September 25, 2003

Quick Referal Check Script

Pipe Madness:

#!/usr/local/bin/bash

zcat $1 | cut -f11 -d" " | grep -v marginalia | grep -v search | sort | 
uniq -c |  sort -br +1n | more

For those unfamilar with shell scripting and pipes: | basically takes the output from one command and passes it to the other. So this script pares down a referer log with lines like:

67.217.145.34 - - [02/Sep/2003:00:17:05 -0400] 
"GET /log/archives/i_accidentally_typed_wwwsmokingguncom_into
.html HTTP/1.1" 200 5594 "http://search.yahoo.com/search?p=www.smokinggun.com&fr=ieas-dns&vm=i&n=20&fl=0&x=w
rt" "Mozilla/4.0 (compatible; MSIE 5.01; MSNIA; Windows 98; YComp 5.0.2.5)"

to a list of (mostly) non-search outside referers, ordered by number of referals.

It’s things like this that make me love the command line.

Update: and here’s something that makes me hate the command line - the above was actually incorrect; there was an extra more | that snuck in there. Fixed.

Posted by Bill Stilwell at September 25, 2003 05:32 PM
Comments

That's also why people hate the command line :)
awk is also an effictive tool for munging data, but one has to ask: where does it stop? Here's an interesting article: http://www.ercb.com/ddj/2000/ddj.0008.html

"This isn't just a personal opinion. Most of the scientists and engineers in the software engineering classes I teach at Los Alamos National Laboratory (LANL) have graduate degrees in theoretical physics, mechanical engineering, or similar disciplines. They're smart, and they're used to working hard. They would like to move their programs off specialized supercomputers and onto Linux-based clusters, but their efforts are being frustrated by the unnecessary complexity of configuring Bugzilla, deleting directories in CVS, quoting shell variables in make, and so on.

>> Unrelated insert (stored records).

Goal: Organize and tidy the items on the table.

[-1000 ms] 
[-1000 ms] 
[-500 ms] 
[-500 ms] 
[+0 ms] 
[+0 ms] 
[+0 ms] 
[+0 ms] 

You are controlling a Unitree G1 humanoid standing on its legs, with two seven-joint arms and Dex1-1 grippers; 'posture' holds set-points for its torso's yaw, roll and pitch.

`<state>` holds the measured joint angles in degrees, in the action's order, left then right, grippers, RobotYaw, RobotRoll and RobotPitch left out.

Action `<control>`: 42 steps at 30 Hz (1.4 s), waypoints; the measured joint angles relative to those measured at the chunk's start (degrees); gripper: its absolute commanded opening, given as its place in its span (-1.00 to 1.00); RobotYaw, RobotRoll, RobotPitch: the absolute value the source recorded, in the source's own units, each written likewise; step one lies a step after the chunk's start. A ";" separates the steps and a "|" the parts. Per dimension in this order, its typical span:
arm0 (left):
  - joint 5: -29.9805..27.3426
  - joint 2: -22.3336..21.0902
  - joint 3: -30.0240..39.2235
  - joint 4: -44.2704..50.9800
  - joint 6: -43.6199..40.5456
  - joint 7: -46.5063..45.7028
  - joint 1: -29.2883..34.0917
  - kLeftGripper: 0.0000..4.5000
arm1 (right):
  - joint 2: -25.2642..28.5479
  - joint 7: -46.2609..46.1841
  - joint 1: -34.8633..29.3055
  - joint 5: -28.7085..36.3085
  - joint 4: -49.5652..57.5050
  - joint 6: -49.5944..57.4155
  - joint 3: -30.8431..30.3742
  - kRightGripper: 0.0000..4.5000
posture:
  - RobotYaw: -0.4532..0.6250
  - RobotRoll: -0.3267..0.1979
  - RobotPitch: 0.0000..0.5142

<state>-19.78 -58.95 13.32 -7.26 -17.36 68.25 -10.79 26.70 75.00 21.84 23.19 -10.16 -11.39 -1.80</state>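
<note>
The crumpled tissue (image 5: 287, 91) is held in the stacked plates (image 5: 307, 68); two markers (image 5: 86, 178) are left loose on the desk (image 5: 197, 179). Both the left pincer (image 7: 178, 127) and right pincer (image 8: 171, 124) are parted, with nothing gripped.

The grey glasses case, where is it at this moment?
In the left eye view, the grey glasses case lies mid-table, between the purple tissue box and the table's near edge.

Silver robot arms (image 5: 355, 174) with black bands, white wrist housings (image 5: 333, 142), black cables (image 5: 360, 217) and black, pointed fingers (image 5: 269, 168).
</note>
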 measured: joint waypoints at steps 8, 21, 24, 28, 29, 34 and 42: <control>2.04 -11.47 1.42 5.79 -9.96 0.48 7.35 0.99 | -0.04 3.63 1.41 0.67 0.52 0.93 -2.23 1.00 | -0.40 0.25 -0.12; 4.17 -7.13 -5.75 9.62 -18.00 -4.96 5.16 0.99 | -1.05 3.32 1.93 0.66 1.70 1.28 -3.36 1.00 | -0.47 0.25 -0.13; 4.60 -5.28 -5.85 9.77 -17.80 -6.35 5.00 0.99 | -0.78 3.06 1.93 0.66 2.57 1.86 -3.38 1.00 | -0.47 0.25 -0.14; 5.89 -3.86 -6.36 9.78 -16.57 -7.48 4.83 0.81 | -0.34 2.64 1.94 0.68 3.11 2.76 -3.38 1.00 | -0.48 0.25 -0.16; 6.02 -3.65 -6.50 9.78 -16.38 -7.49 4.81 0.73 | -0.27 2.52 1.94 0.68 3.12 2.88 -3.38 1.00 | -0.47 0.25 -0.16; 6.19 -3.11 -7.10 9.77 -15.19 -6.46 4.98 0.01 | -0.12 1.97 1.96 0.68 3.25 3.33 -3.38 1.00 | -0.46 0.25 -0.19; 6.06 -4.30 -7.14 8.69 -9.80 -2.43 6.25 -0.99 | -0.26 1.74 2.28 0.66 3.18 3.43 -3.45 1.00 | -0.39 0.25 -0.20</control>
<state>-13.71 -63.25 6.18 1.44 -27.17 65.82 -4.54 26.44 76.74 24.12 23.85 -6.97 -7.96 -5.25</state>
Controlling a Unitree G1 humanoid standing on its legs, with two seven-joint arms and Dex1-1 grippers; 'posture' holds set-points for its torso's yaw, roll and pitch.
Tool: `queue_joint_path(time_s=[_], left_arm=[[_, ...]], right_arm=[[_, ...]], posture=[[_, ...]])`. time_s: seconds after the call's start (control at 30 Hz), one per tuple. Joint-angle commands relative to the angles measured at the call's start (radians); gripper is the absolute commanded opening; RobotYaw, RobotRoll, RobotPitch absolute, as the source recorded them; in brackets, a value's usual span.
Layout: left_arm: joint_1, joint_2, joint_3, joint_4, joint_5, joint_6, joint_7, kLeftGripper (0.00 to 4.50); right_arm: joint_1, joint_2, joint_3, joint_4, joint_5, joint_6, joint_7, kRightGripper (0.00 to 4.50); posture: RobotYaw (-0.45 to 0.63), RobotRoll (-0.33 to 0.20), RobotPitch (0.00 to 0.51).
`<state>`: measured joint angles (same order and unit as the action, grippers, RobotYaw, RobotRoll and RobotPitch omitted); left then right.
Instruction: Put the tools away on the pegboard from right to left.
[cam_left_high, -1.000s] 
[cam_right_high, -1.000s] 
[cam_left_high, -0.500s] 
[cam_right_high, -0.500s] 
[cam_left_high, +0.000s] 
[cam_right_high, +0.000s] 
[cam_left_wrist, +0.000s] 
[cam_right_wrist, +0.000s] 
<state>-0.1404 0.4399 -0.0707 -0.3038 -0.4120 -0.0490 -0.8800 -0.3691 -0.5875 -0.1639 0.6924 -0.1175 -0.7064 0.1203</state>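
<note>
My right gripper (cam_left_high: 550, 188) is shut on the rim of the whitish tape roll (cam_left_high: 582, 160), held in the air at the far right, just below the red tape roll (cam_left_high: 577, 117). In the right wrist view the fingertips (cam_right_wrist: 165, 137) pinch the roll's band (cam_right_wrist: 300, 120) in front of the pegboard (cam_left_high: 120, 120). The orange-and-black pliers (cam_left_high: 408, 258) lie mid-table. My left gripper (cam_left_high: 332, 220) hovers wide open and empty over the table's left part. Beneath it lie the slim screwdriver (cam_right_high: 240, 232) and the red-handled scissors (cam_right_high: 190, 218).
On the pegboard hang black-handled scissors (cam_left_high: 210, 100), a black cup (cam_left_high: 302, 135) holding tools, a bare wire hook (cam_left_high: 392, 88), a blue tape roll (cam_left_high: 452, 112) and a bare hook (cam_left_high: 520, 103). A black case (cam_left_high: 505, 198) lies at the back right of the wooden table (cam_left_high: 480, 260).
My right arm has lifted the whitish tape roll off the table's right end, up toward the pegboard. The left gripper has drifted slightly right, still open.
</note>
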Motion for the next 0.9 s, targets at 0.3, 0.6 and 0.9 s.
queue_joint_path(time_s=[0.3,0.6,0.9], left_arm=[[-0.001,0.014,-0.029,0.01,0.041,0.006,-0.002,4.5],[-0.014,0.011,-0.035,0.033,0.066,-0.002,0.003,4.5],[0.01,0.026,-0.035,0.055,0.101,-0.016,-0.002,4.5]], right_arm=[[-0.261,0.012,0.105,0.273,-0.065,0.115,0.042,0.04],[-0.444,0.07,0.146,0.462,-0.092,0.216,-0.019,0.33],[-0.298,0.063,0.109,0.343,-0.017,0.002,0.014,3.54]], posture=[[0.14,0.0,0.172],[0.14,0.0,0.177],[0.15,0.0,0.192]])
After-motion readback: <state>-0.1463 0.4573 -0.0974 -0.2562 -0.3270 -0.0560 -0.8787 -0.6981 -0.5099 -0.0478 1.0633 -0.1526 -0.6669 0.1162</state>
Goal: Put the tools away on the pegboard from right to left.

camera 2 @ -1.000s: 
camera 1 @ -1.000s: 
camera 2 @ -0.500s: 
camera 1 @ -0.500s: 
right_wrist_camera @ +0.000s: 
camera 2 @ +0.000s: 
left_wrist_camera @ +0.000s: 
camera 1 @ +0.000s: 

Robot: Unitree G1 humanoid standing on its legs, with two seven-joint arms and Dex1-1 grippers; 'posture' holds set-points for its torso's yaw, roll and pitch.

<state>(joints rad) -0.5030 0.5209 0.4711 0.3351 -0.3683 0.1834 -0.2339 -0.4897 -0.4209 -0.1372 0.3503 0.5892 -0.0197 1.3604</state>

LANL has therefore set up a project called "Software Carpentry" (see http://www.software-carpentry.com/), the aim of which is to produce a new generation of tools that will be easier to use than those we have today. To make it easy to install these tools, write scripts for them, and make them talk to each other, the decision was made to use Python for all implementation work. (If there had been a simple, lightweight component system that ran on both Linux and Windows, it would probably have been chosen instead, but Linux implementations of COM have been hampered by patent issues, and CORBA is neither simple nor lightweight.) "

Posted by: Miles at September 28, 2003 10:38 AM

I dunno, I have to say I have little respect for people that think that they can make computers not hard for programmers. Is there unnecessary complexity? Sure, but you really think _shell variables_ are slowing people down that much?

Posted by: Bill Stilwell at September 30, 2003 12:07 AM